Triumphant is the key word here. Jesus is coming to Jerusalem triumphantly. He is the Son of David, the King of kings, the Lord of lords, none other than the Son of God coming to the place where, for the Jewish people, God lived in the Temple. Jesus comes triumphantly into Jerusalem to fulfil his mission, to do the only thing he was born on earth to do, which was to die. Die for the sake of the crowd who had some to lay their cloaks before him. Die for the soldiers who, for now at least, stand by helplessly watching.

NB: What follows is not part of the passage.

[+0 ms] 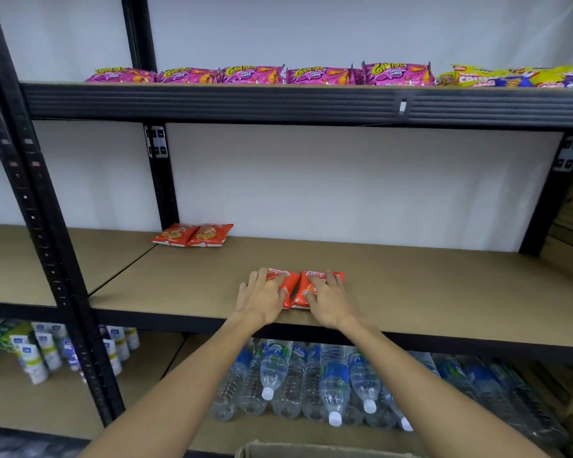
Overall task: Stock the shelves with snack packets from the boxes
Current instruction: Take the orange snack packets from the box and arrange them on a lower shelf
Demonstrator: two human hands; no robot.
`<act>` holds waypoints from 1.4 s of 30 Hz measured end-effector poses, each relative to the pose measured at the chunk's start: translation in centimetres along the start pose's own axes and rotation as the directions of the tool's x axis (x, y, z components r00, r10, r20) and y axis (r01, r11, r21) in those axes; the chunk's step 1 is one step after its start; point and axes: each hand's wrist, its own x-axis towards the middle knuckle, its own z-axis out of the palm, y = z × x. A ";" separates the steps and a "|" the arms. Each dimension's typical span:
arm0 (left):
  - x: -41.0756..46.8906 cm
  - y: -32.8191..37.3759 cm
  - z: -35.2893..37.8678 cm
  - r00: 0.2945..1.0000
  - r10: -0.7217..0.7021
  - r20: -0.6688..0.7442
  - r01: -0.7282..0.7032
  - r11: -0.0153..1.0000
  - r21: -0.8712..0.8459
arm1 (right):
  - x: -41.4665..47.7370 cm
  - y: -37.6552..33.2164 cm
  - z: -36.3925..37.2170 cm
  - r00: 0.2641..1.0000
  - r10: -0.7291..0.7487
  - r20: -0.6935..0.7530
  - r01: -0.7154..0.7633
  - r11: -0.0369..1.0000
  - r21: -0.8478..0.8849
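Two orange-red snack packets lie side by side near the front edge of the brown middle shelf (427,292). My left hand (262,297) rests flat on the left packet (286,289), fingers spread. On the right packet (306,285) my right hand (326,297) lies the same way. Two more orange packets (192,235) sit at the back left of this shelf against the wall. A cardboard box rim (311,450) shows at the bottom edge.
The top shelf holds a row of pink packets (255,75) and yellow-blue packets (510,77) at its right. Water bottles (334,381) lie on the bottom shelf, with white tubes (40,355) to the left. A black upright post (40,209) stands at left.
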 end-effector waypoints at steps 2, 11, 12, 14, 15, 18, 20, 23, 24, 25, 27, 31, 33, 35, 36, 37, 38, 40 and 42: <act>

Die for our sins, so that we may triumphantly enter the Kingdom of Heaven. 

In his Gospel, Matthew points out that despite this being a triumphant entry, ‘the whole city was in turmoil’. I think Swanson’s painting does well at portraying that – the day to day life of the city has clearly paused as people point, question, shout and follow. The idea of things not being as they normally are, and this triumphant entry, go hand in hand. Which is just as well for us in these tumultuous days. The world is, clearly, in a great deal of turmoil. As COVID-19, in the words of the Health Secretary on Friday, continues its grim march, we hear more and more stories of pain, grief and sacrifice. The virus has reached the African continent, where, in general, healthcare systems are far less resourced than in Europe. We are, clearly, a world that is going to be in turmoil in this for many weeks and months to come. And yet, Jesus’ entry is triumphant. Triumphant is not the same as joyful. Triumphant is not the same has happy. Triumphant is the one who, despite the fact this world is in so much turmoil and pain, still comes to Jerusalem to enact his saving work. And though we do not enter with him into our churches this Holy Week, Jesus does enter triumphantly into your homes instead. We can join with him through these last few days of his earthly life just as profoundly and fully from our homes. 

I will be putting more resources on our website and on this YouTube channel over the next few days to help you to walk with Jesus through this Holy Week. But for now, let Christ enter triumphantly into your home, and whilst the world is in so much turmoil, and while this will be such a different Holy Week, Christ will rise on Easter day.